[Pacemaker] resource moving unnecessarily due to ping race condition

Wed Sep 14 05:51:26 EDT 2011

On 09/13/2011 10:36 PM, Brad Johnson wrote:
> Yes, the suggested approach has the problem when both nodes drop to a
> score of zero the resource can not run anywhere. I have gone back to my
> original "best connectivity" approach, but now using my own ping RA
> which uses different dampening delay on the active vs. standby node. On
> the active node when the score is rising, and on the standby node when
> the score is falling, a delay of zero is used. The other cases use the
> configured delay. This works much better at keeping our resource from
> failing over when ping hosts are brought down and back up.
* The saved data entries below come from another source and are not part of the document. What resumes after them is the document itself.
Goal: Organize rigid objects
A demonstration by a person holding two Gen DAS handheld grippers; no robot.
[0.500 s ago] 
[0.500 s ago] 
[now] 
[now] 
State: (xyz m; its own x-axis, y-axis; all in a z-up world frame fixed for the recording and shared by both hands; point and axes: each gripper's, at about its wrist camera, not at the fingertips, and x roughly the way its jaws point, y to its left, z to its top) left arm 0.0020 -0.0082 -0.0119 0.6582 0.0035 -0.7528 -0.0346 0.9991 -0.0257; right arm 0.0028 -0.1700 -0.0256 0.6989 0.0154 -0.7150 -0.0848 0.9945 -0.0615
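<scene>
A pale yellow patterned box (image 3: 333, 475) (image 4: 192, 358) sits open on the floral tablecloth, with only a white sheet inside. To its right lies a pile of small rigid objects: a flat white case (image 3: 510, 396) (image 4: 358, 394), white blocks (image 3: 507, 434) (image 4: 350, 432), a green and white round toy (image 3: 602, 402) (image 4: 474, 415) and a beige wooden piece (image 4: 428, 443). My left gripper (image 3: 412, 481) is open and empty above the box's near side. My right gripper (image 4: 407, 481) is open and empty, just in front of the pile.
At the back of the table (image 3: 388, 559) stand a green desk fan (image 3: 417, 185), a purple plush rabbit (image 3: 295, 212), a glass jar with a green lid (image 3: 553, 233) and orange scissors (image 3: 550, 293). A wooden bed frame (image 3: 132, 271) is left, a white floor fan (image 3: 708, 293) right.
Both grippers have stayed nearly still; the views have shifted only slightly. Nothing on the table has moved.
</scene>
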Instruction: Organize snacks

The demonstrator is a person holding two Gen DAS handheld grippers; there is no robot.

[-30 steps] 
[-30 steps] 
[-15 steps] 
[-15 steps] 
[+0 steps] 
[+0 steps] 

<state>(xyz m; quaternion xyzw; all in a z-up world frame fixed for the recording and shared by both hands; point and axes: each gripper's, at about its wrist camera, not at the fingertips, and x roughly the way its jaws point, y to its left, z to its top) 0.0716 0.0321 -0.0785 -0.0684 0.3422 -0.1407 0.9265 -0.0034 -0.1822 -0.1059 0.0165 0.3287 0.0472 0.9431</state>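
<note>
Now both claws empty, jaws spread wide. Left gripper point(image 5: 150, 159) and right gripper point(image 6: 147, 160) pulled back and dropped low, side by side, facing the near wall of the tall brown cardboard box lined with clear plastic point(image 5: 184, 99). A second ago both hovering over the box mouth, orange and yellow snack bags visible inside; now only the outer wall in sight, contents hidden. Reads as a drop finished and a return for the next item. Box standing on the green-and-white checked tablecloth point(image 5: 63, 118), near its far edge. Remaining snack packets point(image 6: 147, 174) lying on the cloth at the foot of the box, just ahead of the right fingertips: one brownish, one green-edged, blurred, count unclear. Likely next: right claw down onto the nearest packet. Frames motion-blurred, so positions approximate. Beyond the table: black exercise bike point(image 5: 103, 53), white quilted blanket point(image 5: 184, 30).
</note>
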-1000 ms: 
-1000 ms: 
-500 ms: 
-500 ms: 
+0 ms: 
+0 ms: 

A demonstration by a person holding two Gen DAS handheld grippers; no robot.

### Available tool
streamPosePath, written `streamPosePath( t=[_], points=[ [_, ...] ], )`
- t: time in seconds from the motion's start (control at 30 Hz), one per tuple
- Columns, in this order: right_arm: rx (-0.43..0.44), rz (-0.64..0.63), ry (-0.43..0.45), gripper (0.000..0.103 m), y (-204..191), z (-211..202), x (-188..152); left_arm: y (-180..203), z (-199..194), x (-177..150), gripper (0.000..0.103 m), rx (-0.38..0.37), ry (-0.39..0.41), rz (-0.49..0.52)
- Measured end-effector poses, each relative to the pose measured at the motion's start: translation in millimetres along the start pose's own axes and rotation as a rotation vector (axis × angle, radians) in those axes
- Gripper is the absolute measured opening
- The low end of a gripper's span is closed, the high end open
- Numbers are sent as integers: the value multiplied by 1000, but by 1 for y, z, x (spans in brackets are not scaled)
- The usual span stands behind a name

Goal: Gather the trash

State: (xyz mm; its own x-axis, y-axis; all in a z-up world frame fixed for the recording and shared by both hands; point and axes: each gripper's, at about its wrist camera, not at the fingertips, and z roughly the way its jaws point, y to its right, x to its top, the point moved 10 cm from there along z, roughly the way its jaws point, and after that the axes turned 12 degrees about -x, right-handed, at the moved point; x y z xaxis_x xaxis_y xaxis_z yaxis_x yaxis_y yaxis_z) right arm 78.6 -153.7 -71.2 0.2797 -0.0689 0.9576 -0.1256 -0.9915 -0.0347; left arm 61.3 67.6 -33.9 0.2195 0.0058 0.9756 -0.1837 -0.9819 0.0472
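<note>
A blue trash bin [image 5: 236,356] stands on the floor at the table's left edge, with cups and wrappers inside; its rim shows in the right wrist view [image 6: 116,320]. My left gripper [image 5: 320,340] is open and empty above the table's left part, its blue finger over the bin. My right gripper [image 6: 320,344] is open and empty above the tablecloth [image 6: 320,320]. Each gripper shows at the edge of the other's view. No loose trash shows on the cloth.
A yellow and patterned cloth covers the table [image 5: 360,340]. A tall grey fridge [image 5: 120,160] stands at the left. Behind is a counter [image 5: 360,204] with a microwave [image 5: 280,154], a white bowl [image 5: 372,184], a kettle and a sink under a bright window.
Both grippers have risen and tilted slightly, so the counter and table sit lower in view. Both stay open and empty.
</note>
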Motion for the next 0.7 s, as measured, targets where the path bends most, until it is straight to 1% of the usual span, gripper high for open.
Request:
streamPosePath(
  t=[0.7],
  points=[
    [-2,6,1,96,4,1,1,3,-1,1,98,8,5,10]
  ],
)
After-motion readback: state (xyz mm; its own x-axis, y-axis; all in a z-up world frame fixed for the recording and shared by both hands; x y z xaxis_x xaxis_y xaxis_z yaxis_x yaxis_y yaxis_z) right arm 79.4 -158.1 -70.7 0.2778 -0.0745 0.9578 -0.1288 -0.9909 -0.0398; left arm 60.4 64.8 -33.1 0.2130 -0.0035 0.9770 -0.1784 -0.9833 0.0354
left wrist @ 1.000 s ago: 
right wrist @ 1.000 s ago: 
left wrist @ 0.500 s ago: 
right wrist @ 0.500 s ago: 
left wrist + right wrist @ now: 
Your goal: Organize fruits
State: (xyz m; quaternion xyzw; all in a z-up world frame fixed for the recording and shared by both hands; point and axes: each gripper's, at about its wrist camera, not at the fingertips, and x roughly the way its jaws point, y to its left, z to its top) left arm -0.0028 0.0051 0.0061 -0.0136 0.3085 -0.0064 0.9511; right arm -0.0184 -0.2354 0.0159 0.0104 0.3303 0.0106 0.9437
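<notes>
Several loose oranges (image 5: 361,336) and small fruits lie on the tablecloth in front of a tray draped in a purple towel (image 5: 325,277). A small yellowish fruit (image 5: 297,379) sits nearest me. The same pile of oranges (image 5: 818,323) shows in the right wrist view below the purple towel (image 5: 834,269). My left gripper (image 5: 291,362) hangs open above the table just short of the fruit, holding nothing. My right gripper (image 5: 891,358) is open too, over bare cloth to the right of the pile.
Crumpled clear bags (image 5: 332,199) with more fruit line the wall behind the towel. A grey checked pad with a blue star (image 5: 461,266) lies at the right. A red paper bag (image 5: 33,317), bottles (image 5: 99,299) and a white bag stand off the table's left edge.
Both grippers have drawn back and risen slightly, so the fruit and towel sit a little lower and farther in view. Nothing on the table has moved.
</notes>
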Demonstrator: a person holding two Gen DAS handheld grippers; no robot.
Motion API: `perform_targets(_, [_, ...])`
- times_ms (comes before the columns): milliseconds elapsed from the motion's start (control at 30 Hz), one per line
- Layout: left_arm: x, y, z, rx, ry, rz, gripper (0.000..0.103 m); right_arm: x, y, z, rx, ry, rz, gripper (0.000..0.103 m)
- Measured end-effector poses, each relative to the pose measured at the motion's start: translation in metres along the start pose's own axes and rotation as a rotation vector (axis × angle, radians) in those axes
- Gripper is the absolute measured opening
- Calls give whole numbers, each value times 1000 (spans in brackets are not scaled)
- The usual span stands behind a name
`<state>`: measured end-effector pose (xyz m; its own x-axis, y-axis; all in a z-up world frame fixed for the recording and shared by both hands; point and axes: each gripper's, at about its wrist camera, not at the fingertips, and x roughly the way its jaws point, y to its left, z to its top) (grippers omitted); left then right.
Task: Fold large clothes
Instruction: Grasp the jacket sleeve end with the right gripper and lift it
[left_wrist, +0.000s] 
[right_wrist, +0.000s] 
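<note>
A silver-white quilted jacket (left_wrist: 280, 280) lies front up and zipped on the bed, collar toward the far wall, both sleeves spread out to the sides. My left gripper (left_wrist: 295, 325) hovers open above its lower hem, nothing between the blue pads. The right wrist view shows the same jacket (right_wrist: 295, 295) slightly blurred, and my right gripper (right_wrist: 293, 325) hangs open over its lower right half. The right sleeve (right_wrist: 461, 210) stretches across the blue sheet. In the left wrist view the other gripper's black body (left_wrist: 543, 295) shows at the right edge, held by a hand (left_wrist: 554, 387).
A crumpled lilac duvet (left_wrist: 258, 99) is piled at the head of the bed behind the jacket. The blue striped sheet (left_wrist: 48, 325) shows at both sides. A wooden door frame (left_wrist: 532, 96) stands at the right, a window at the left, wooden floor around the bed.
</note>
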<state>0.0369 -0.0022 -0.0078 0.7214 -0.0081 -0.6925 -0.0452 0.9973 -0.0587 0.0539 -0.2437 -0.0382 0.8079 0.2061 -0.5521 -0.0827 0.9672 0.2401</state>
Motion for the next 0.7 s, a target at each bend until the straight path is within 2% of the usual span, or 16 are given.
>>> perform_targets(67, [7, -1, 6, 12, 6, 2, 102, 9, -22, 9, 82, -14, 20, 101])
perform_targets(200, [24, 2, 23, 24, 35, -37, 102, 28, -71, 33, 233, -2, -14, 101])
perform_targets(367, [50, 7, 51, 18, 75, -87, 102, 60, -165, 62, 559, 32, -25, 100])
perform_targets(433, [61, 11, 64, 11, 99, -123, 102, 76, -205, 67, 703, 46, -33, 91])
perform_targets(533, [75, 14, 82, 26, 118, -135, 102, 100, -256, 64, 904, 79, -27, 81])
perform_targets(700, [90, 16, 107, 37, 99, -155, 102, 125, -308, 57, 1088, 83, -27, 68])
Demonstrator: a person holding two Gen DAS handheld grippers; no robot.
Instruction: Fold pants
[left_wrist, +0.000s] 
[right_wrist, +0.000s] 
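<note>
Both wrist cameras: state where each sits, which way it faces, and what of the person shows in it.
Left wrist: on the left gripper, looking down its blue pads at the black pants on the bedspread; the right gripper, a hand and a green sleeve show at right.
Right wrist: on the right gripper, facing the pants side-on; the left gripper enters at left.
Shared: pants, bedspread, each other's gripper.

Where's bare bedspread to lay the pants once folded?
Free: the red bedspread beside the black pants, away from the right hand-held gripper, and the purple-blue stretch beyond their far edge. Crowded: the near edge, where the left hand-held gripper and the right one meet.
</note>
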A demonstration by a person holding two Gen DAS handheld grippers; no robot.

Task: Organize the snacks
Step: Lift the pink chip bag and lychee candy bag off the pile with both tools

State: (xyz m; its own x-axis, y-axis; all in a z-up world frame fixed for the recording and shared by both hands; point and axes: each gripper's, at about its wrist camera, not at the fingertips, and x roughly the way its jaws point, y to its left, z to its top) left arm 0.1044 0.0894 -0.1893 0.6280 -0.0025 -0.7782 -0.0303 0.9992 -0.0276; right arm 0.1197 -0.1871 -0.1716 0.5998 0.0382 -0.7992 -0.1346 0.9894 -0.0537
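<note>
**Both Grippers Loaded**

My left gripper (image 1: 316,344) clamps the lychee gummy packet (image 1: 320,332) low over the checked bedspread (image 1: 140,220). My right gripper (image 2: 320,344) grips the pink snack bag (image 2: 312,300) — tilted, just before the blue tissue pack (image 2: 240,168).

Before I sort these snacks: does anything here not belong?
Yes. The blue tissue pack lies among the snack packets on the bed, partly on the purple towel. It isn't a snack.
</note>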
But the
> problem still happens some of the time.
> There are 2 problems I see:
> 1) the dampening delay is over-ridden when we receive a flush message
> from the other node - instead we immediately send an update with the
> current value.
> 2) the dampen value should be as large as the product of the OCF RA
> attempts * timeout values, since the nodes are asynchronously pinging
> and may be off as much as an entire interval. BUT pacemaker seems to not
> work properly when the dampen value is larger than the resource interval.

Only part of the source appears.